Developing electrode materials with both high energy and power densities holds the key for satisfying the urgent demand of energy storage worldwide. Herein, we demonstrate the successful preparation of Co3V2O8 nanostructures that are constructed from self-assembly of ultrathin nanosheets via a simple hydrothermal method followed by annealing in air at 350 °C for 2 h. A "slipping-exfoliating-self reassembly" model based on the time-dependent experiments was proposed to elucidate the formation of the hierarchical nanosheets. When tested as lithium ion anodes, the as-synthesized multilayered nanoarchitectures exhibit outstanding reversible capacity (1114 mA h g(-1) retained after 100 cycles) and excellent rate performance (361 mA h g(-1) at a high current density of 10 A g(-1)) for lithium storage.

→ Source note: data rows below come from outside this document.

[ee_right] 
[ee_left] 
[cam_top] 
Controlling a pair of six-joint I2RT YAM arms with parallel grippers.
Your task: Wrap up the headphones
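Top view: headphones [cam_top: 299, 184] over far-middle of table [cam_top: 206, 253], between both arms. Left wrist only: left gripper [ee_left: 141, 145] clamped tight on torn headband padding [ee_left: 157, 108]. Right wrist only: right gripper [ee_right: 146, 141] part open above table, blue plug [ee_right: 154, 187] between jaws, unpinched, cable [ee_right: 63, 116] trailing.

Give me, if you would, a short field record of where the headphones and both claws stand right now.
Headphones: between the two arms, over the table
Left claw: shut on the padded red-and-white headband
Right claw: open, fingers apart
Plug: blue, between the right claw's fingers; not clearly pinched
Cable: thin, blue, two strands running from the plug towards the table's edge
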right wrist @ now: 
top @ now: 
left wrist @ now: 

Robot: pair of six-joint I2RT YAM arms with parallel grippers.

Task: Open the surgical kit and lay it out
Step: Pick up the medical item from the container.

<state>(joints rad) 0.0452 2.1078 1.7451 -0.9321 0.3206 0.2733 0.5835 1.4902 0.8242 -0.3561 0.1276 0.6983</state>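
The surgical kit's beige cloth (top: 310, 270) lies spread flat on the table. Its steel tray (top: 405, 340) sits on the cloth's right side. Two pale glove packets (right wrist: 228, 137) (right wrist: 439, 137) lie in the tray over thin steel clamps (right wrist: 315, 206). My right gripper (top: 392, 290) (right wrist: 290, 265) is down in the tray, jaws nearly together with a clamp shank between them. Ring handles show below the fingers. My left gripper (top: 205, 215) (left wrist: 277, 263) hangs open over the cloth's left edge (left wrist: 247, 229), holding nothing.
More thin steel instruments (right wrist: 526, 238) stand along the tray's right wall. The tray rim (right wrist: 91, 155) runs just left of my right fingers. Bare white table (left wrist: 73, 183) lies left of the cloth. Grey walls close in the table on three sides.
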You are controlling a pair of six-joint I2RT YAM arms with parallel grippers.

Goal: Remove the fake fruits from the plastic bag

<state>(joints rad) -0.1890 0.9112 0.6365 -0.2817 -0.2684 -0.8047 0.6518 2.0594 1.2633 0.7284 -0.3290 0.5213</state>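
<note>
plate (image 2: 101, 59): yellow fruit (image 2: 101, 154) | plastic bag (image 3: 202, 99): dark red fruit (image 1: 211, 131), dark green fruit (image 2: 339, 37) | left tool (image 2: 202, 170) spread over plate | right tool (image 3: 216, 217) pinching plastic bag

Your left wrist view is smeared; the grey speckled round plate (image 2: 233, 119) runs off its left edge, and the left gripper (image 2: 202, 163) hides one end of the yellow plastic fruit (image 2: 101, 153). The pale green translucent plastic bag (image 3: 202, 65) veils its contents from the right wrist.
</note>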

Detailed investigations of the morphological and structural changes of Co3V2O8 upon cycling reveal an interesting kinetics toward lithium ion intercalations, where reversible conversion reactions between Co and CoO are found proceeding on the amorphous lithiated vanadium oxides matrixes. We believe that this observation is a valuable discovery for metal vandates-based lithium ion anodes. The superior electrochemical performances of the multilayered Co3V2O8 nanosheets can be attributed to the unique morphologies and particularly the surface-to-surface constructions that are generated during the lithium ion insertion processes.